"İçtihat Metni"
MAHKEMESİ : Ankara Bölge Adliye Mahkemesi 1. Hukuk Dairesi
SAYISI : 2022/394 E., 2023/723 K.
KARAR : Kararın kısmen kaldırılarak yeniden kısmen esas hakkında hüküm kurulması
İLK DERECE MAHKEMESİ : Ankara Batı 2. Aile Mahkemesi
SAYISI : 2020/246 E., 2021/693 K.
Taraflar arasındaki boşanma davasından dolayı yapılan yargılama sonunda İlk Derece Mahkemesince davanın kabulüyle tarafların boşanmalarına ve boşanmanın ferilerine karar verilmiştir.
Kararın davalı kadın vekili tarafından istinaf edilmesi üzerine, Bölge Adliye Mahkemesince başvurunun kısmen kabulüyle kararın kaldırılarak kısmen yeniden esas hakkında hüküm kurulmasına karar verilmiştir.

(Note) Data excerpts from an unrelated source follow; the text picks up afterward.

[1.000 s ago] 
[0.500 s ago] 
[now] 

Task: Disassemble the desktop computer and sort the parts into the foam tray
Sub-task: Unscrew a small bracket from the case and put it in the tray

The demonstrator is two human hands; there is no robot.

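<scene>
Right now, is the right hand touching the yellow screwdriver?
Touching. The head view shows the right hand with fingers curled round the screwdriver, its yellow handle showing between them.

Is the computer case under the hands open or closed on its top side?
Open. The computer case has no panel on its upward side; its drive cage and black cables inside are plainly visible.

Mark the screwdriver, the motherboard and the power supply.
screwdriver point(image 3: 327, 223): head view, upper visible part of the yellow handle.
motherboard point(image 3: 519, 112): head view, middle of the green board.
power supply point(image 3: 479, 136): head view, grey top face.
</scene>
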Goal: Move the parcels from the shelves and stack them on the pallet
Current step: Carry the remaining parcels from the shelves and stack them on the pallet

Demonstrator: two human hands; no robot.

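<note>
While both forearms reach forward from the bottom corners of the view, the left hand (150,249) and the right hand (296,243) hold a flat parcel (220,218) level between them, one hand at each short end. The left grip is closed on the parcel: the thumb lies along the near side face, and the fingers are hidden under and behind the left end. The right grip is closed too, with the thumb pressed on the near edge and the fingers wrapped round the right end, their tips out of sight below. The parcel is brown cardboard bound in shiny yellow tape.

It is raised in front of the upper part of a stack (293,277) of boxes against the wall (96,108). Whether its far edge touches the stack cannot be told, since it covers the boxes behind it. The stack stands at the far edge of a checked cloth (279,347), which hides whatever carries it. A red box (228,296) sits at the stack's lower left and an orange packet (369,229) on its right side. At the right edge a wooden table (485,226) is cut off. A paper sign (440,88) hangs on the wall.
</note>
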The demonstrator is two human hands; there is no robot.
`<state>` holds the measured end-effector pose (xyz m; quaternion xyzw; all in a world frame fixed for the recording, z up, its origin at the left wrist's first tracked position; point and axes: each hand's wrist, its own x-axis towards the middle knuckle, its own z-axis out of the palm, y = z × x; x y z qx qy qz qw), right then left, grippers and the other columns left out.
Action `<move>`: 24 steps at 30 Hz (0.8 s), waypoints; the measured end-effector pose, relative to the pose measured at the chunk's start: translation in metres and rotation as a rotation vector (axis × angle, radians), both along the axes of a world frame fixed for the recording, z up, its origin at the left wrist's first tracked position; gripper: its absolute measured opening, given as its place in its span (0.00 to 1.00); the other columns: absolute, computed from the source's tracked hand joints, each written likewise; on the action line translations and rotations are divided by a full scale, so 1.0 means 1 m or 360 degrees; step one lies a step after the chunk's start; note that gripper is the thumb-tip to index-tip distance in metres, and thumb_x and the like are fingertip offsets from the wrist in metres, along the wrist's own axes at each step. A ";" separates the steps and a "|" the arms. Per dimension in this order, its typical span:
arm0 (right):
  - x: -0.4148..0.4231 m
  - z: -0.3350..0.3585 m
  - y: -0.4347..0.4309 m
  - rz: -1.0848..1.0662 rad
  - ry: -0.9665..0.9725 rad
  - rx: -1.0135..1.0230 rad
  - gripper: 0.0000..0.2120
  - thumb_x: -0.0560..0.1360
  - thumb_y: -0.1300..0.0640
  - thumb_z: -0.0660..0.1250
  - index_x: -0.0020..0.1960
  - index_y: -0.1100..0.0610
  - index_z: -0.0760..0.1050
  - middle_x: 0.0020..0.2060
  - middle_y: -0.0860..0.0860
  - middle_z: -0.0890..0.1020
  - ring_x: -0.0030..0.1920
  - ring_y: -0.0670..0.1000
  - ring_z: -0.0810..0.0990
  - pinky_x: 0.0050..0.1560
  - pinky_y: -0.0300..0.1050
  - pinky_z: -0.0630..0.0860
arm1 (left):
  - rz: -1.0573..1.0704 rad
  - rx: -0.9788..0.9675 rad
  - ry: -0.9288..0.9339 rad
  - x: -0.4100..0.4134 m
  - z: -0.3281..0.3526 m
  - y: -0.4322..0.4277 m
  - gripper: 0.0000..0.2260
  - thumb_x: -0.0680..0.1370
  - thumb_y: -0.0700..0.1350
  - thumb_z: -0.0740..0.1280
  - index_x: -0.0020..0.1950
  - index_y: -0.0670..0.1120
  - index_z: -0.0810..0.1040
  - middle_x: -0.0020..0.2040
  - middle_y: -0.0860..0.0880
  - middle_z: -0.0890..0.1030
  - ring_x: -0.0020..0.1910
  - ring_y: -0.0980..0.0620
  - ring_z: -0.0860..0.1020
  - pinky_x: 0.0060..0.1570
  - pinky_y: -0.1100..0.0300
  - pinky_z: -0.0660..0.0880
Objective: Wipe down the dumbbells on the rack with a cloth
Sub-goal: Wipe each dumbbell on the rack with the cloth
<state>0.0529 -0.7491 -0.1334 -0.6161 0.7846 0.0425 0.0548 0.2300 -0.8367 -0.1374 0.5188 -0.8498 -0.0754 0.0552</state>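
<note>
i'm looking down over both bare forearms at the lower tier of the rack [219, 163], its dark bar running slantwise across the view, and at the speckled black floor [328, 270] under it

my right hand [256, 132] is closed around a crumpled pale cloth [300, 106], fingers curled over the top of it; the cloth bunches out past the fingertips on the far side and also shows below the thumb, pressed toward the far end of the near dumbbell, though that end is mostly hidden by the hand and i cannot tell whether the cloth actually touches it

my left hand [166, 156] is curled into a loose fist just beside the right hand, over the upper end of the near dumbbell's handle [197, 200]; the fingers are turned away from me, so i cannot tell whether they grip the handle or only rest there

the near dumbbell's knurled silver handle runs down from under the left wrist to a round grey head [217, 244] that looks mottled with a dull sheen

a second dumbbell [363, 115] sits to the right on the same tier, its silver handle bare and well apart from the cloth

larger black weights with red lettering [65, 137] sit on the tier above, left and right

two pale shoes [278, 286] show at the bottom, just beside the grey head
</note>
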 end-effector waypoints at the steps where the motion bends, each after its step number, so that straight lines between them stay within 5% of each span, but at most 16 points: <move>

Bölge Adliye Mahkemesi kararı taraf vekillerince temyiz edilmekle; kesinlik, süre, temyiz şartı ve diğer usul eksiklikleri yönünden yapılan ön inceleme sonucunda, temyiz dilekçesinin kabulüne karar verildikten ve Tetkik Hâkimi tarafından hazırlanan rapor dinlendikten sonra dosyadaki belgeler incelenip gereği düşünüldü:
I. DAVA
1.Davacı erkek dava dilekçesinde özetle; davalı kadın ile olan evliliklerinin hep sıkıntılı ve sancılı olduğunu, çocukların bu durumdan kötü etkilendiğini, evde saygı ve anlayış kalmadığını, kadının erkeği sürekli suçladığını, çocukların huzurunun kaçmasını istemediğini ileri sürerek 4721 sayılı Türk Medeni Kanunu'nun (4721 sayılı Kanun) 166 ncı maddesinin birinci fıkrası uyarınca tarafların boşanmalarına karar verilmesini talep ve dava etmiştir.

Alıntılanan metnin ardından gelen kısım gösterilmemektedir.